Heterotopic calcification through endochondral ossification from pericytes has been shown to be influenced by cytokines and growth factors produced by immune cells.22 Members of the TGF-ß family have been associated with chondrogenesis in the skeletal system.23 Cartilaginous metaplasia in the cardiovascular system has been described in human heart valves and in aortas of atherosclerotic mice but no association with TGF-ß was made.24,25 However, in vivo, transfection and local expression of TGF-ß1 in rat aorta induced a cartilaginous metaplasia that was reversible when TGF-ß1 expression was stopped.26 In vitro, cellular populations within the aortic wall that spontaneously calcify, called "calcifying vascular cells," are stimulated by TGF-ß17 These calcifying vascular cells are
-smooth muscle actin-positive, suggesting that they are derived from either smooth muscle cells or from pericytes. In aortic allografts, we found that cartilaginous metaplasia and calcification was associated with early expression of TGF-ß1 throughout the study period until 6 months after grafting. However, in our model no causal effect can be drawn from the association of TGF-ß1 expression and vascular cartilaginous metaplasia as it is an observational study. In fact, the pathogenic role of the pleiotropic growth factor, TGF-ß1, is still subjected to controversies and to some point poorly understood.27 Several studies have associated TGF-ß1 expression with the development of vascular disease, whereas others studies have demonstrated that the expression of TGF-ß1 prevents arterial vascular disease.27-29 Apparently such diverse effect of TGF-ß1 on the biology of the vascular system might be related to the signals delivered according to the state of differentiation of the cells and their qualitative and quantitative expression of different type of TGF receptors.30
Interactions between different inflammatory pathways and specific mechanisms leading to heterotopic calcification are still poorly understood. Different molecules such as vitamin D, phosphate, steroids, warfarin, and cytokines might be involved in the calcification process.14,31,32 It is likely that activation of graft infiltrating cells and native vascular cells leads to local production of cytokines and growth factors that are involved in the heterotopic process of calcification of the aortic allograft.
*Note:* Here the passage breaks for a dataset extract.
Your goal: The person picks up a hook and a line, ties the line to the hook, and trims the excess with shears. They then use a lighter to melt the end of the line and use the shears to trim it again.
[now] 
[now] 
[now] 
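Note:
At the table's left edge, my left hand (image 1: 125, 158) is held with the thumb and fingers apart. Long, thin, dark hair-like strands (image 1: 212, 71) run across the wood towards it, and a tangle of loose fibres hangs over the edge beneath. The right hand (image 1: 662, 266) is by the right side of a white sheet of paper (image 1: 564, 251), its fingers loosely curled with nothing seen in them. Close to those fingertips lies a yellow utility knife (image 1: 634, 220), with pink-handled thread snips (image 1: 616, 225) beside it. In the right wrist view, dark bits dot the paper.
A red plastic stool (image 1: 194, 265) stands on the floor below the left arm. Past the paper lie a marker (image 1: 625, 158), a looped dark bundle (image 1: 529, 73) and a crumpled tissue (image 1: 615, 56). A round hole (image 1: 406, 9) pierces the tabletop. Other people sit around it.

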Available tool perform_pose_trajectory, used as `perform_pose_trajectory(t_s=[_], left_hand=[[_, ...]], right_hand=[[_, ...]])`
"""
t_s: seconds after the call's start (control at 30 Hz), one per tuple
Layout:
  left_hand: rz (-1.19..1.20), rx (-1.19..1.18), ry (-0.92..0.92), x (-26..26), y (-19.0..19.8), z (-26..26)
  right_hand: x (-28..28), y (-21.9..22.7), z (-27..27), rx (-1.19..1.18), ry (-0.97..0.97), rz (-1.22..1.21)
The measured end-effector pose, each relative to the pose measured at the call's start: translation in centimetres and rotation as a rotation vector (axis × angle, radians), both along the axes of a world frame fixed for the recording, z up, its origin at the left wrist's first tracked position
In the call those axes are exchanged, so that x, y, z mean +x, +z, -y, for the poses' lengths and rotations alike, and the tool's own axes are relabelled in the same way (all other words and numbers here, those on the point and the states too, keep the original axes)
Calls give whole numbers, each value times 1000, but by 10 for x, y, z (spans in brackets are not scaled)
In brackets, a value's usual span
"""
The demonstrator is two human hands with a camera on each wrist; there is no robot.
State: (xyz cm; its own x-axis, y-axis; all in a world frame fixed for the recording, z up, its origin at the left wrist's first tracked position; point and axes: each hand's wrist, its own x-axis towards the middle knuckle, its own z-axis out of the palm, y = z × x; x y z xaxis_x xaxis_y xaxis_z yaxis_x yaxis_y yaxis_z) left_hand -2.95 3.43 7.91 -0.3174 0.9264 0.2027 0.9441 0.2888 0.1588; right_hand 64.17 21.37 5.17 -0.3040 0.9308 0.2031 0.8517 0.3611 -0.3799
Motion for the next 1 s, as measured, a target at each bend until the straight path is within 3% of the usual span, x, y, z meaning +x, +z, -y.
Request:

However, the specific nature and interaction between different cytokines and growth factors leading to transformation of cells into bone-forming cells is still an embryonic field. Prevention of heterotopic calcification of the aortic allograft would lead to better long-term function of aortic allografts. Therefore, understanding expression and physiology of growth factors in the aortic allograft could provide important insight into the pathophysiology of heterotopic calcification process.